Au collège, ce type et moi avions une routine simple. Nous nous enverrions un texto à midi pour négocier une connexion:



Il se montrait sur mon cou en pantalon de jogging, l'air excité et maussade, je descendais les escaliers avec un t-shirt pour le laisser entrer, et en quelques minutes, nous serions déshabillés sur mon matelas par terre. La plupart du temps, nous étions sobres; parfois, nous nous retrouvions avant ou après une sortie. Je ne suis pas toujours venu, mais ce n’était pas vraiment le but.



Après, pendant que nous nous habillions tous les deux, nous nous rattrapions et je me plaindrais des autres gars que je voyais. Tous m'ont causé plus de problèmes que lui. En partant, il demandait toujours une cigarette post-coïtale. Il partirait, fumant le sien; Je m'assoyais sur mon toit et fumais le mien. C'était bien, même bon. C'était décontracté. Ça a marché.

Nous n'étions pas les seuls pour lesquels il travaillait. De 2013 à 2015, les journaux et les magazines étaient impatients de rendre compte de la crise de ce que les médias ont décidé d'appeler la culture du branchement, et chacun offrait un angle différent, légèrement hystérique: qu'il nous rendait misogynes; non, qu'elle était féministe et libératrice; non, que c'était un calcul économique entièrement saigné de romance.

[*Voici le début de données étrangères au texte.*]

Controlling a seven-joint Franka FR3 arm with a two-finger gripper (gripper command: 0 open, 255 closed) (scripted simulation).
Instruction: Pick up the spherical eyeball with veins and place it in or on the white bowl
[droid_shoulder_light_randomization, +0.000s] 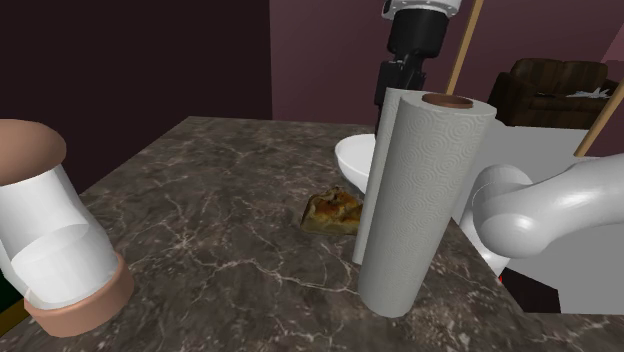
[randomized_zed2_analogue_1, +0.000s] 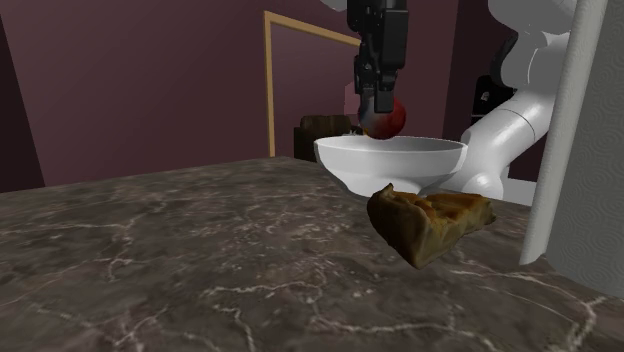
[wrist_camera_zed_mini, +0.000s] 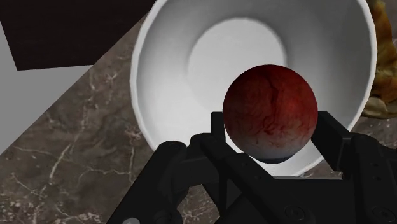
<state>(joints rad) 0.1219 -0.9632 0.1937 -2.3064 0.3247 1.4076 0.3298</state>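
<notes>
A home, kitchen-like: a marble counter (droid_shoulder_light_randomization: 200, 225) bearing a paper towel roll (droid_shoulder_light_randomization: 420, 200) and bowl (randomized_zed2_analogue_1: 390, 150) (pastry (droid_shoulder_light_randomization: 333, 210) beside them), maroon walls (randomized_zed2_analogue_1: 150, 80), a brown sofa (droid_shoulder_light_randomization: 550, 90) beyond.

On the table (droid_shoulder_light_randomization: 200, 200), as the shoulder view has it, a paper towel roll (droid_shoulder_light_randomization: 415, 200) stands upright towards the right. A piece of pastry (droid_shoulder_light_randomization: 332, 210) lies just to the roll's left, and the bowl (droid_shoulder_light_randomization: 352, 160) sits behind both, partly hidden by the roll. A tilted container (droid_shoulder_light_randomization: 55, 250) sits well apart at that view's lower left, while a sofa (droid_shoulder_light_randomization: 550, 90) stands far behind the table. Over the bowl's inside hangs the end effector (randomized_zed2_analogue_1: 378, 105), with the eyeball (randomized_zed2_analogue_1: 392, 120) clasped between its fingers.
</notes>
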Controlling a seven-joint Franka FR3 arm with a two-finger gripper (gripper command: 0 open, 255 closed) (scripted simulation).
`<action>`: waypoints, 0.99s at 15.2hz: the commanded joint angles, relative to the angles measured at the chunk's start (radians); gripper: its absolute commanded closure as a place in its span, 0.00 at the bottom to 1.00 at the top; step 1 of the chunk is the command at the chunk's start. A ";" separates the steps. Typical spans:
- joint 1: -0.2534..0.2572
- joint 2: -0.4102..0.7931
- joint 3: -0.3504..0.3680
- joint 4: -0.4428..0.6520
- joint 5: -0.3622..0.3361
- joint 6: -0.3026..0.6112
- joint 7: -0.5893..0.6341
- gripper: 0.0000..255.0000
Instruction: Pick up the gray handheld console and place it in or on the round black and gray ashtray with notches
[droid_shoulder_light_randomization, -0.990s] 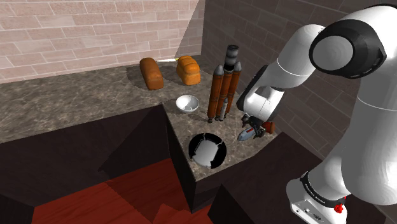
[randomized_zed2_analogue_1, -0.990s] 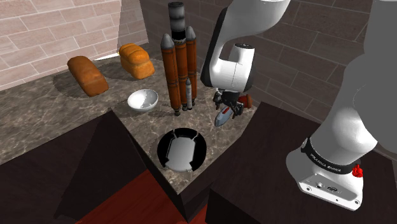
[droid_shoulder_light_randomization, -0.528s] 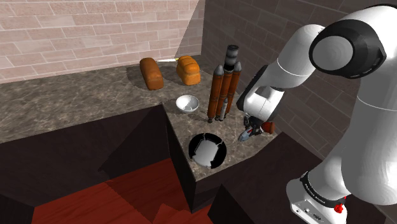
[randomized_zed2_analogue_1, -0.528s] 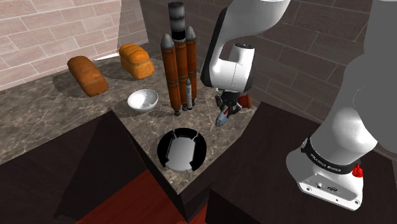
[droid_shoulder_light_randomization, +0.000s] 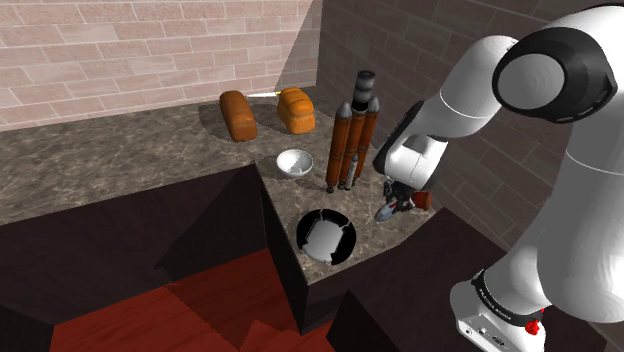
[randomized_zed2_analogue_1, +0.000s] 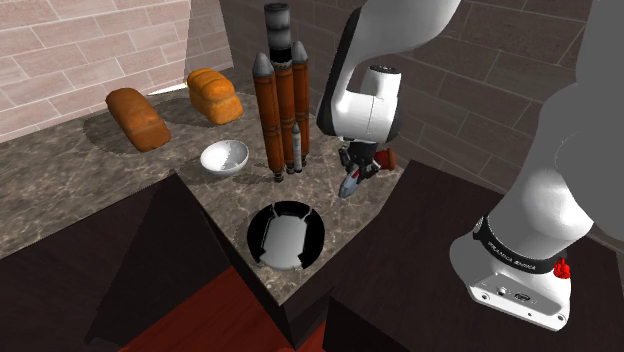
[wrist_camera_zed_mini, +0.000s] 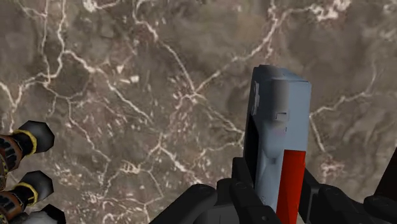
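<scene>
The handheld console (wrist_camera_zed_mini: 278, 137) is a grey-blue slab with a red panel, and my black gripper (wrist_camera_zed_mini: 273, 188) is shut on its sides. It hangs nose-down under the hand, close over the marble counter (wrist_camera_zed_mini: 127, 95). In the shoulder view the gripper (droid_shoulder_light_randomization: 393, 203) holds the console (droid_shoulder_light_randomization: 384, 211) to the right of the round black ashtray (droid_shoulder_light_randomization: 326, 237) with its grey inside. In the second exterior view the console (randomized_zed2_analogue_1: 351, 184) in the gripper (randomized_zed2_analogue_1: 358, 172) is up and right of the ashtray (randomized_zed2_analogue_1: 287, 236). I cannot tell whether the console's tip touches the counter.
A tall orange rocket model (droid_shoulder_light_randomization: 352, 140) (randomized_zed2_analogue_1: 282, 100) stands just beside the hand; its boosters (wrist_camera_zed_mini: 19, 172) show in the wrist view. A white bowl (droid_shoulder_light_randomization: 294, 162) (randomized_zed2_analogue_1: 224, 157) and two bread loaves (droid_shoulder_light_randomization: 238, 115) (droid_shoulder_light_randomization: 296, 109) lie further back. The counter drops off beside the ashtray.
The fingers, apart around the console a second ago, have shut on it. Since then the arm has risen slightly with the console held.
</scene>
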 joint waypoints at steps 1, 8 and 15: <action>0.030 -0.031 -0.038 -0.017 -0.062 -0.009 0.052 1.00; 0.176 -0.170 -0.231 -0.089 -0.343 -0.044 0.278 1.00; 0.340 -0.348 -0.487 -0.147 -0.787 -0.083 0.609 1.00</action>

Mais combien de sexe les milléniaux ont-ils réellement? Selon un récent sondage , nous avons en fait moins de relations sexuelles avec moins de partenaires; certains milléniaux (15%, pour être exact) n'ont pas du tout de relations sexuelles. le numéro médiane du nombre de partenaires sexuels à vie pour les Américains est d'environ 7, pour les hommes comme pour les femmes. Pourtant, c’est aussi le chiffre que j’ai dit à ma gynécologue quand elle a demandé le nombre de partenaires que j’avais eu - l’année dernière.

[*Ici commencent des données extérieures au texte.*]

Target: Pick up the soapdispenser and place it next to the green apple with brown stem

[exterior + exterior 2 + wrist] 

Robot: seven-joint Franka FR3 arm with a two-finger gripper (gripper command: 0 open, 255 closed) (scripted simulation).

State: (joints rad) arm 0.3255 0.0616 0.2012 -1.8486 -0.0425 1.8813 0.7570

La disparité entre les données et les preuves anecdotiques offertes par les médias et les rapports de recherche provient de pratiques sexuelles très différentes parmi la génération Y. Il y a des gens qui ont des relations monogames à long terme; les personnes qui ne sortent pas beaucoup en raison de leur carrière ou de leur charge de travail; et une petite proportion de personnes qui se connectent beaucoup parce que c'est & hellip; amusant? Passionnant? Difficile? Facile, maintenant que nous avons tinder et Happn and Hinge and Bumble and Grindr and Scruff and Coffee Meets Bagel et ... il y a encore des gens qui utilisent encore OkCupid, je suppose?

Comment nous commençons

J'étais motivée par le désir d'explorer différents types de personnes, a écrit Sarah *, une femme coréo-américaine de 27 ans vivant à New York. Le frisson de la poursuite et de ce qui se passe lorsque vous rencontrez quelqu'un pour la première fois, ainsi que de trouver de nombreux types de personnes attirantes physiquement, mentalement et émotionnellement.

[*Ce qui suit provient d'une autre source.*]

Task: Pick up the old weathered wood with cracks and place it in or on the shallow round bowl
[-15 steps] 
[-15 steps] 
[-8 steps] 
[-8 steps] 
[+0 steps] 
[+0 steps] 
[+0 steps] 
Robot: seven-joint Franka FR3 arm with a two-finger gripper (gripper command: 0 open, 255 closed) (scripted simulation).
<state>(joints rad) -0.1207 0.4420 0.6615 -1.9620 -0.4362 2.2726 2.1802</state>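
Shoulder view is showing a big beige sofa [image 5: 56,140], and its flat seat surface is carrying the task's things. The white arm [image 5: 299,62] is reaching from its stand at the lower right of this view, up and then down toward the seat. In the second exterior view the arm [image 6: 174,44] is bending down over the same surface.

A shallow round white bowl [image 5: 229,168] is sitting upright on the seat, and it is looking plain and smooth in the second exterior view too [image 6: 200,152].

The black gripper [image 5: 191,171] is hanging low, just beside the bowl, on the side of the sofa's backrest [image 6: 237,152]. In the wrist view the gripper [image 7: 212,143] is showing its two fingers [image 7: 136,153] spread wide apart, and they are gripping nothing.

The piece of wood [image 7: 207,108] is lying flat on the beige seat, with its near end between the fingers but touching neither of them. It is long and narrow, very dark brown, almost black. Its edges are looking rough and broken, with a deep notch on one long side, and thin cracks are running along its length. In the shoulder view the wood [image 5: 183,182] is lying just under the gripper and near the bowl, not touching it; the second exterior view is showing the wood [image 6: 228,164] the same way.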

Pour Danny, qui a 22 ans et basé à New York, se connecter avec désinvolture a commencé comme un moyen de régler sa relation avec le désir. En tant qu'homme d'origine asiatique, d'après mon expérience, les filles ne trouvent pas vraiment les hommes asiatiques attirants. Il y a eu tellement de fois où une fille avec laquelle j'ai eu une relation a dit: «Tu es ma première asiatique», ce qui est vraiment étrange à dire. Donc, entrer en contact avec des gens a toujours été comme une validation. Validation pour moi-même, mes regards, ma personnalité. Avoir des relations sexuelles est juste un très bon booster de confiance de cette façon.

Utiliser le sexe pour apprendre le désir - ou plus précisément, apprendre à être désiré - était un thème commun parmi les personnes à qui j'ai parlé. Pour être honnête, je ne savais pas que j'avais chaud jusqu'à il y a six ans, a déclaré Megan *, une jeune femme de 24 ans vivant à New York. Précision, je ne savais pas que tout le monde était chaud.

Quand j'ai décidé que je pouvais intégrer ma sexualité dans mon identité sans compromettre les choses les plus importantes pour moi - l'empathie, l'équité, la responsabilité - j'ai en quelque sorte compensé le temps perdu en connectant un parcelle , a écrit Ben, qui a 25 ans et est bisexuel. J'ai aussi la condition classique de toutes les floraisons tardives - avoir besoin de prouver à moi-même à 15 ans que je suis capable d'être désirée. Ce qui, bien sûr, n'est pas très distinct du simple fait d'agir comme un jeune de 15 ans.

Graeme Adams

Mais pour d'autres, dormir était plus compliqué. C'était comme quelque chose que je devais faire, a déclaré un ami anonyme lorsque nous nous sommes rencontrés pour prendre un café et discuter. J'avais l'impression d'essayer des choses. Je me sentais bien à ce sujet à l'époque, mais maintenant, cela ressemble plus à une chose creuse, peut-être même un peu triste. C'était un processus d'apprentissage, m'a-t-elle dit, mais c'était aussi quelque chose qui a conduit à explorer la sexualité à travers différents débouchés, comme kink.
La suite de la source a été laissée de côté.